2.13 FULL DISCLOSURE. None of the representations and warranties made by
XXXXXX herein, or in any exhibit, certificate furnished or to be furnished by
XXXXXX, or on its behalf, contains or will contain any untrue statement of
material fact, or omit any material fact the omission of which would be
misleading.
2.14 ASSETS. XXXXXX has good and marketable title to all of its property
reflected on the balance sheets referred to in Section 2.5, free and clear of
any and all liens, claims and encumbrances of any nature, form or description.
2.15 INDEMNIFICATION. XXXXXX agrees to defend and hold ANET harmless
against and in respect of any and all claims, demands, losses, costs, expenses,
obligations, liabilities, damages, recoveries and deficiencies, including
interest, penalties, and reasonable attorney fees, that it shall incur or
suffer, which arise out of, result from or relate to any breach of, or failure
by XXXXXX to perform any of its respective representations, warranties,
covenants and agreements in this Agreement or in any exhibit or other instrument
furnished or to be furnished by XXXXXX under this Agreement.
ARTICLE III
ANET represents and warrants to XXXXXX that:
3.1 ORGANIZATION. ANET is a corporation duly organized, validly existing,
and in good standing under the laws of the state of Arizona, has all necessary
corporate powers to own its properties and to carry on its business as now owned
and operated by it, and is duly qualified to do business and is in good standing
in each of the jurisdictions where its business requires qualification.
3.2 CAPITAL. The authorized capital stock of ANET consists of 100,000,000
shares of common stock, of which 18,068,417 shares are outstanding.
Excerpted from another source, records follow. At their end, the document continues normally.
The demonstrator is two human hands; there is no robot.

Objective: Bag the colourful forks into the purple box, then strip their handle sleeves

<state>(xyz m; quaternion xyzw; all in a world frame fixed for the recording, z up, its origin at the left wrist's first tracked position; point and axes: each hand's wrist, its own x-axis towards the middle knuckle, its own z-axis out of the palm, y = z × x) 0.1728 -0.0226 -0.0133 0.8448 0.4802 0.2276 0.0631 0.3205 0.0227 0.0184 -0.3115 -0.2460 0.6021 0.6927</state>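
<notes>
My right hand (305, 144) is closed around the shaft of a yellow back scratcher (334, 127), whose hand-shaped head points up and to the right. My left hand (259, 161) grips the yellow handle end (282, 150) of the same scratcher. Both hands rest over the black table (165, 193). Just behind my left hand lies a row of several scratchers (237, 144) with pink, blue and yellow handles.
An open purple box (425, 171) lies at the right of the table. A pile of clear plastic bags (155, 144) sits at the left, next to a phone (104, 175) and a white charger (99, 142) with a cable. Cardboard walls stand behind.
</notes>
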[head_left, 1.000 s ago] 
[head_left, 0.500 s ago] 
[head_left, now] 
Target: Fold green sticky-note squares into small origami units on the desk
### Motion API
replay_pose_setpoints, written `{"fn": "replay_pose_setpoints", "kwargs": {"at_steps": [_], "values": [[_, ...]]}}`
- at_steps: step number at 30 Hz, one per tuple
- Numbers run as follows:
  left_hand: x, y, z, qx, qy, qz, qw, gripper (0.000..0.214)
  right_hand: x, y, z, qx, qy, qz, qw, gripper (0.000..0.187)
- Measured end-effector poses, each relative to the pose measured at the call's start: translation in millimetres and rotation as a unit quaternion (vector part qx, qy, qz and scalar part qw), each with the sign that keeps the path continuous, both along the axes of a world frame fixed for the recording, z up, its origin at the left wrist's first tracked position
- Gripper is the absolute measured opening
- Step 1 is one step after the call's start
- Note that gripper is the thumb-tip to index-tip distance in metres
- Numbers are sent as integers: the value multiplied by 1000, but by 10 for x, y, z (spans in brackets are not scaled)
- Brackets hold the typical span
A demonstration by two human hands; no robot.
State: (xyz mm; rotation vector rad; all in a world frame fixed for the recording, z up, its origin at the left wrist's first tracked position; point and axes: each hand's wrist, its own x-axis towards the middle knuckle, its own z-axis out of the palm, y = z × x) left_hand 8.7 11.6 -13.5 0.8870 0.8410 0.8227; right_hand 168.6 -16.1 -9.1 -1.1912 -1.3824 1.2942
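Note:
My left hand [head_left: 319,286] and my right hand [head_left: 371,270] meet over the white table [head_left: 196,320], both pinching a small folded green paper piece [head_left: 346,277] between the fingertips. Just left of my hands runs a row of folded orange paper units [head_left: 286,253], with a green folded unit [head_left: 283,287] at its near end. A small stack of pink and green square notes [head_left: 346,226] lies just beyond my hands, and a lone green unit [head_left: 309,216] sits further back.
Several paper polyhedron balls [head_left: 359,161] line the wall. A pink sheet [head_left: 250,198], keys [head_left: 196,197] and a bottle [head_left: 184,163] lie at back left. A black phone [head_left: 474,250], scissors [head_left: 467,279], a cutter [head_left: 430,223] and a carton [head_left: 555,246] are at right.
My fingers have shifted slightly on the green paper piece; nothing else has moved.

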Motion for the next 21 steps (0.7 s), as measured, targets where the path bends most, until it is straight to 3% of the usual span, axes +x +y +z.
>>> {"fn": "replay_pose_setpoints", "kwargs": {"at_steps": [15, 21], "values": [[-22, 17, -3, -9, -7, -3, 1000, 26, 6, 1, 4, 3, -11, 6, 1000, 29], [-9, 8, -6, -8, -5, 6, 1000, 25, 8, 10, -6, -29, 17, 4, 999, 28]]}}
All of the
issued and outstanding shares are duly and validly issued, fully paid and
non-assessable. There are no outstanding subscriptions, options, rights,
warrants, convertible securities, or other agreements or commitments obligating
ANET to issue or to transfer any additional shares of its capital stock of any
class, except as set forth on Exhibit 3.2.
3.3 SUBSIDIARIES. ANET does own subsidiaries and does have interests in
any enterprises which are included in its financial statements (whether or not
such enterprise is a corporation).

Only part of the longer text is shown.